▶ [Records from a data collection]:
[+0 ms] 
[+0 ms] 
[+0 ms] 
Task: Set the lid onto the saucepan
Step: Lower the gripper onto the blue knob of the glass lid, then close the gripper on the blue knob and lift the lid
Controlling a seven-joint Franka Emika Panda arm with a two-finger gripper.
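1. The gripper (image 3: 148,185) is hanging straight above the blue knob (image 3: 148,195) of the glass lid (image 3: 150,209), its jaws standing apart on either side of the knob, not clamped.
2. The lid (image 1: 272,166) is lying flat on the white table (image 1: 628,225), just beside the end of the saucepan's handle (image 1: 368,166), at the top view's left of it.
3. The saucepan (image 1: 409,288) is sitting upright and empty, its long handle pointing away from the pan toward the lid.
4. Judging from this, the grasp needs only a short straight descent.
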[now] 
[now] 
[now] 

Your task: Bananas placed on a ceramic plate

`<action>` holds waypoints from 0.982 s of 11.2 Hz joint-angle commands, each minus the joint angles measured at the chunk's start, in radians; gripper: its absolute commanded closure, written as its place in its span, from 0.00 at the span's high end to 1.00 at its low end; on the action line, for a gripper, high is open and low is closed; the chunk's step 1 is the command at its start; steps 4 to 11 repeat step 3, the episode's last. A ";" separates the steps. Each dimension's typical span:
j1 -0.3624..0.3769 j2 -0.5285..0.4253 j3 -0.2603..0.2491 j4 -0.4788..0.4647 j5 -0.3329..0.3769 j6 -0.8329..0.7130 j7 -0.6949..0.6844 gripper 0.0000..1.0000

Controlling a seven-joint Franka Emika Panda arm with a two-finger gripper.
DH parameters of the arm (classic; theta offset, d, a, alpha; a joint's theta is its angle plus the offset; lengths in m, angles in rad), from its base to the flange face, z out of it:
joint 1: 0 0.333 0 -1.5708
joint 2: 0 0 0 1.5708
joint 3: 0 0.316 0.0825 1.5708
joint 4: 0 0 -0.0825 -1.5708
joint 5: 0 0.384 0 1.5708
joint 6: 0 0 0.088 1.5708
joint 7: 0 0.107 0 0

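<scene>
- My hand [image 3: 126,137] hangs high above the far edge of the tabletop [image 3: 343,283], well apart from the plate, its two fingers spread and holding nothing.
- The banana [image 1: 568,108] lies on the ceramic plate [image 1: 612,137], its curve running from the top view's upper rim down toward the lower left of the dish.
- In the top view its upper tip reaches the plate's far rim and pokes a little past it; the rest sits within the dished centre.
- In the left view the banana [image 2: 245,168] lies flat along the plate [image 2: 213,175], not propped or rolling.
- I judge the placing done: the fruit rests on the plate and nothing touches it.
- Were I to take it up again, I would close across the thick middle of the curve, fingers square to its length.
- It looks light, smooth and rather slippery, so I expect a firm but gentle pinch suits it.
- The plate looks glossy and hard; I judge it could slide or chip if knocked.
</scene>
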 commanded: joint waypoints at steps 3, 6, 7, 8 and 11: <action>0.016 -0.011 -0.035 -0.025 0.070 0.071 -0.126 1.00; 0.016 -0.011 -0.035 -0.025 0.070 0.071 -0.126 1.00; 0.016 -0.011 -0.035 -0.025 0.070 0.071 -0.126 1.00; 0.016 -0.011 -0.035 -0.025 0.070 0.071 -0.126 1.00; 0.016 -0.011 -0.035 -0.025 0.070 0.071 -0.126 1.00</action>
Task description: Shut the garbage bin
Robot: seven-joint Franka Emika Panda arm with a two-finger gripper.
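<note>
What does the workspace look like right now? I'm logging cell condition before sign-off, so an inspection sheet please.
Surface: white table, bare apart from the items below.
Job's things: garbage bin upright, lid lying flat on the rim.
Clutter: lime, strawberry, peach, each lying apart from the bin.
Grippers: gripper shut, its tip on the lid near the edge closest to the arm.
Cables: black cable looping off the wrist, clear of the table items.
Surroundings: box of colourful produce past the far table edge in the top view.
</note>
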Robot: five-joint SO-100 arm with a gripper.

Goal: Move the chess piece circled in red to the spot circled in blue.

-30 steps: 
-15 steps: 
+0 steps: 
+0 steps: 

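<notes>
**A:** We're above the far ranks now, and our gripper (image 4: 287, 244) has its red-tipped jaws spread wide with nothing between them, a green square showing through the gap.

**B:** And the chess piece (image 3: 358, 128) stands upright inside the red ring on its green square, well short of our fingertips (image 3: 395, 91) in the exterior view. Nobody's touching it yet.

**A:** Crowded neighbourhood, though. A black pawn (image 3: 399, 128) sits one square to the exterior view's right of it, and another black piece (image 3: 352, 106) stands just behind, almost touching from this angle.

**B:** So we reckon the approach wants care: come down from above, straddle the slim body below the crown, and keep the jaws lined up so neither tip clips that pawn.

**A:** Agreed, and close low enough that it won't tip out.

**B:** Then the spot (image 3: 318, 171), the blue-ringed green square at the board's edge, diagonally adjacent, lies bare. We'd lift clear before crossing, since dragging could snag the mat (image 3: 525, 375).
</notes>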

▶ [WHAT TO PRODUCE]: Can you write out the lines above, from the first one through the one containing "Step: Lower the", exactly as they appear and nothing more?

▶ [RESPONSE TO THIS TASK]:
[+0 ms] 
[+0 ms] 
[+0 ms] 
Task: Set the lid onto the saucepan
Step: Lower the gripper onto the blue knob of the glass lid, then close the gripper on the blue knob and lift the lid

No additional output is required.